Spilsby’s community turned out in force recently to discuss a planning strategy which identifies 284 potential housing sites in the town.
Coun Julia Pears, who chaired last Tuesday’s meeting about East Lindsey District Council’s Strategic Housing Land Availability Assessment, said the Franklin Hall was ‘completely full up.’
Views were expressed for and against new housing, though Coun Pears claims the majority shared her concerns that additional development would put Spilsby’s already stretched services under too much pressure.
She said: “Spilsby’s residents felt the town’s amenities were all stretched to maximum capacity and thought we should be creating more jobs in the town before we expand the population.
“It’s like a chicken and egg situation - do we put the houses in first, or do we need to create the infrastructure and jobs before we do that?”
Other opponents to the strategy felt the region’s brownfield sites should be prioritised for development before greenfield sites, to bring unsightly abandoned buildings back into use rather than damaging the environment.

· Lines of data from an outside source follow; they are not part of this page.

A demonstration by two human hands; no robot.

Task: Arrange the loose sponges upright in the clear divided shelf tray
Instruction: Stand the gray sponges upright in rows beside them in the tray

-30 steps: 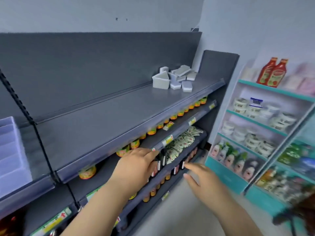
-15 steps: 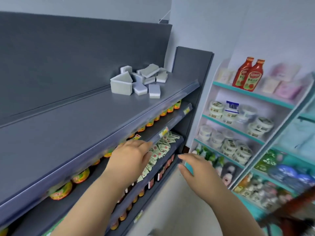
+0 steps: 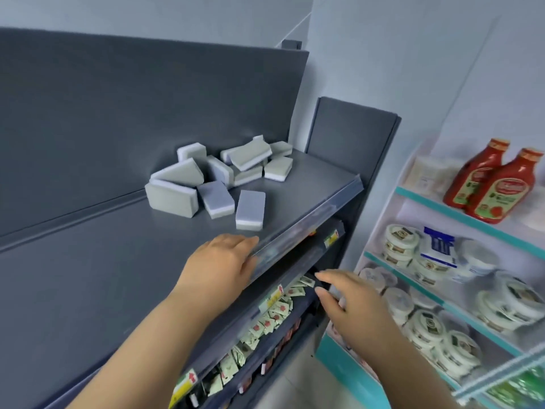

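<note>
A pile of loose grey-and-white sponges [image 3: 218,175] lies on the dark grey top shelf [image 3: 118,261], near its right end. The closest sponge [image 3: 250,210] lies flat just behind the shelf's clear front lip. My left hand [image 3: 221,267] reaches over the shelf's front edge, fingers relaxed, holding nothing, a short way in front of that sponge. My right hand [image 3: 351,305] hovers lower, in front of the shelves below, fingers spread and empty. The clear divided tray is out of view.
Below the top shelf are rows of small packets [image 3: 265,320] and jars. To the right stands a teal-edged rack [image 3: 442,278] with ketchup bottles [image 3: 498,184] and round tubs [image 3: 401,240]. A grey end panel [image 3: 351,134] closes the shelf's right end.
The view has moved right and closer to the sponges; the clear tray at the left has left the frame. Both hands have risen, the left one up to the top shelf's edge.
</note>
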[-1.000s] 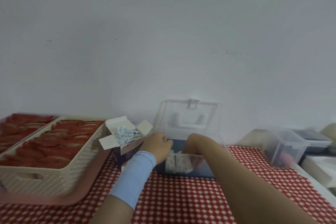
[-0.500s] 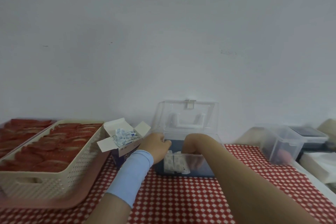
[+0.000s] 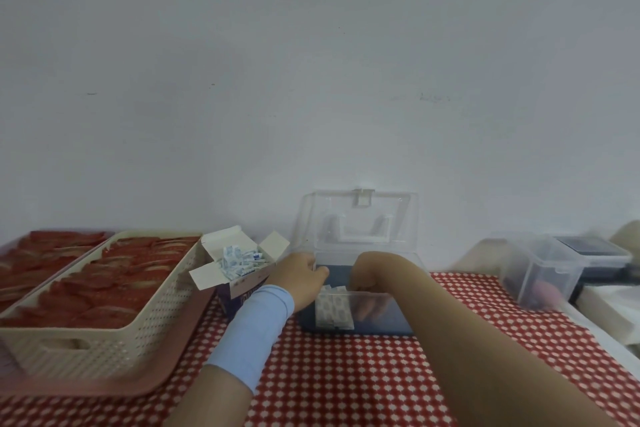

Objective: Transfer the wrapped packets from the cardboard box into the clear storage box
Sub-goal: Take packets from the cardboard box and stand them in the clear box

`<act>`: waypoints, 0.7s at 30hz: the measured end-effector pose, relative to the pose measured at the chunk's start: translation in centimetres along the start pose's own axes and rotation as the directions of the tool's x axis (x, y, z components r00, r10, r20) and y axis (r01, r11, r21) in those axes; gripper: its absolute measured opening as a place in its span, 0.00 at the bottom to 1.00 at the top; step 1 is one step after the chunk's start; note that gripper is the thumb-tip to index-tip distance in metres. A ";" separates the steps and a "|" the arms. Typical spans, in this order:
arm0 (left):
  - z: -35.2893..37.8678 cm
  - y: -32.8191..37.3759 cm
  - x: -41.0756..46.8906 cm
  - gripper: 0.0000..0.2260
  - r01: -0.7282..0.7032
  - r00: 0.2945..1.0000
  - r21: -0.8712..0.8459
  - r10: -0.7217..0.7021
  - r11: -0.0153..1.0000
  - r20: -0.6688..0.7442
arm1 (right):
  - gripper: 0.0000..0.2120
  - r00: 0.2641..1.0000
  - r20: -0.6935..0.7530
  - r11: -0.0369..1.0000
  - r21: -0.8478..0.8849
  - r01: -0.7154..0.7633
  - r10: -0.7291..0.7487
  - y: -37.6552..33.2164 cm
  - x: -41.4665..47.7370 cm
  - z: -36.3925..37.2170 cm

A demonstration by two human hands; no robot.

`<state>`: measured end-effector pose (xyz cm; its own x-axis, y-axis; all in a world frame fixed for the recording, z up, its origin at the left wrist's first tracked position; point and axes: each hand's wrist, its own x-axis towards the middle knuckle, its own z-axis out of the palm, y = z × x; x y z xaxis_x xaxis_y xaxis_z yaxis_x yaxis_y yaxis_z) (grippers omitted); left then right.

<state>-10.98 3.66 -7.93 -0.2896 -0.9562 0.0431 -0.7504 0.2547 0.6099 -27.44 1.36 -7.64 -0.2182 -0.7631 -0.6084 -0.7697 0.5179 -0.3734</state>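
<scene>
The clear storage box (image 3: 398, 319) stands open on the checked cloth, its lid (image 3: 360, 218) leaning back against the wall. Several white wrapped packets (image 3: 334, 310) stand upright against its front wall at the left. My right hand (image 3: 372, 291) reaches down inside the box just right of those packets; its fingers show only dimly through the plastic. My left hand (image 3: 301, 276), with a blue wrist sleeve, grips the box's left rim. To the left, the cardboard box (image 3: 242, 291) sits with its flaps open and holds several small blue-and-white packets (image 3: 239, 260).
A cream perforated basket (image 3: 114, 329) of red packets sits on a pink tray (image 3: 104, 388) at the left. At the right stand a small clear lidded container (image 3: 540, 270), a dark-lidded container (image 3: 588, 246) and a white block (image 3: 613, 312). The wall is close behind.
Both hands have stayed at the clear box; the right hand remains inside beside the packets. Only the view has shifted slightly.
</scene>
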 end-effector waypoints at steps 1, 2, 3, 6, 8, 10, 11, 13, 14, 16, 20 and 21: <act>0.1 -0.1 0.0 0.13 0.000 1.000 -0.007 0.000 1.000 0.000 | 0.17 1.000 -0.001 1.000 0.001 0.007 -0.007 0.1 0.1 0.0; 0.1 -0.2 0.0 0.13 0.002 1.000 -0.013 -0.002 1.000 0.002 | 0.17 1.000 0.000 1.000 0.001 0.011 -0.011 0.1 0.0 0.0; 0.1 -0.2 -0.1 0.13 0.005 1.000 -0.020 -0.005 1.000 0.006 | 0.17 1.000 0.004 1.000 0.001 0.018 -0.018 0.1 0.0 0.0; -0.2 -0.3 -0.3 0.12 -0.008 0.999 -0.024 0.009 1.000 0.034 | 0.18 0.998 0.007 0.997 -0.045 0.064 -0.064 0.0 -0.6 0.1; -1.1 -0.4 -0.7 0.10 -0.066 0.997 -0.032 0.067 0.997 0.027 | 0.15 0.988 -0.081 0.988 -0.093 0.123 -0.131 0.1 -1.2 -0.2; -2.9 -0.6 -1.3 0.07 -0.093 0.996 -0.141 0.090 0.986 -0.027 | 0.11 0.965 -0.190 0.979 -0.135 0.154 -0.178 0.0 -2.0 -1.0; -4.1 -0.9 -1.5 0.09 -0.090 0.995 -0.196 0.079 0.976 -0.064 | 0.11 0.958 -0.224 0.982 -0.097 0.162 -0.180 -0.2 -2.4 -1.4; -6.8 -2.1 -1.5 0.09 -0.122 0.980 -0.171 0.092 0.978 -0.175 | 0.10 0.928 -0.304 0.974 0.007 0.226 -0.213 -1.5 -3.6 -2.1; -8.0 -3.1 -1.3 0.07 -0.128 0.964 -0.124 0.094 0.984 -0.250 | 0.09 0.884 -0.379 0.955 -0.007 0.295 -0.276 -2.5 -4.2 -2.3; -9.7 -5.4 -0.6 0.06 -0.093 0.925 -0.060 0.064 0.994 -0.374 | 0.09 0.717 -0.514 0.869 -0.130 0.478 -0.471 -4.6 -4.9 -2.1; -9.8 -9.8 -0.3 0.19 0.090 0.956 0.035 -0.077 0.995 -0.285 | 0.12 0.530 -0.424 0.667 -0.307 0.679 -0.735 -8.9 -5.6 0.7; -9.6 -10.5 -0.4 0.25 0.117 0.969 0.058 -0.101 0.991 -0.227 | 0.14 0.532 -0.361 0.640 -0.346 0.686 -0.766 -9.9 -5.3 1.6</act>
<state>2.67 -0.04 -6.78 -0.0700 -0.9846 0.1600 -0.8123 0.1493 0.5637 -17.68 0.87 -1.81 0.2563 -0.9423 0.2154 -0.8497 -0.3259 -0.4146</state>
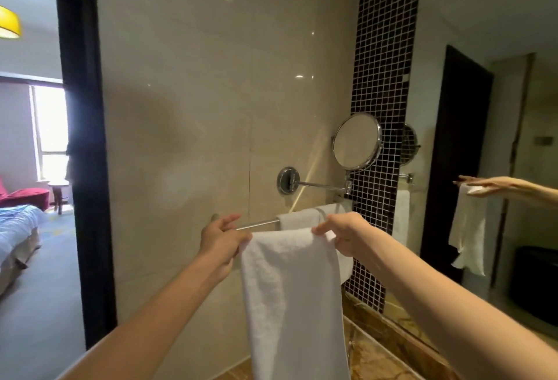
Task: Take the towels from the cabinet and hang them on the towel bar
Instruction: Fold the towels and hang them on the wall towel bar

Further suggestions focused on preserving the identity of neighbouring communities by restricting development on the connecting stretches of land to prevent Spilsby amalgamating with its surrounding villages.
Coun Pears was pleased to see the community engaging in what she believes is a very important consultation and was keen to help them relay their views.
“It is a consultation and my main objective was to get everyone who wanted to have a say the chance to do so.
“It’s become a far more important issue than I initially realised - the residents are so please that I’ve given them the opportunity to put their views in.”
More than 60 residents collected consultation packs, photocopied by Coun Pears, to relay their views to the district council.
Spilsby Town Council has also been asked to publicise its consultation feedback with the community before sending it to ELDC.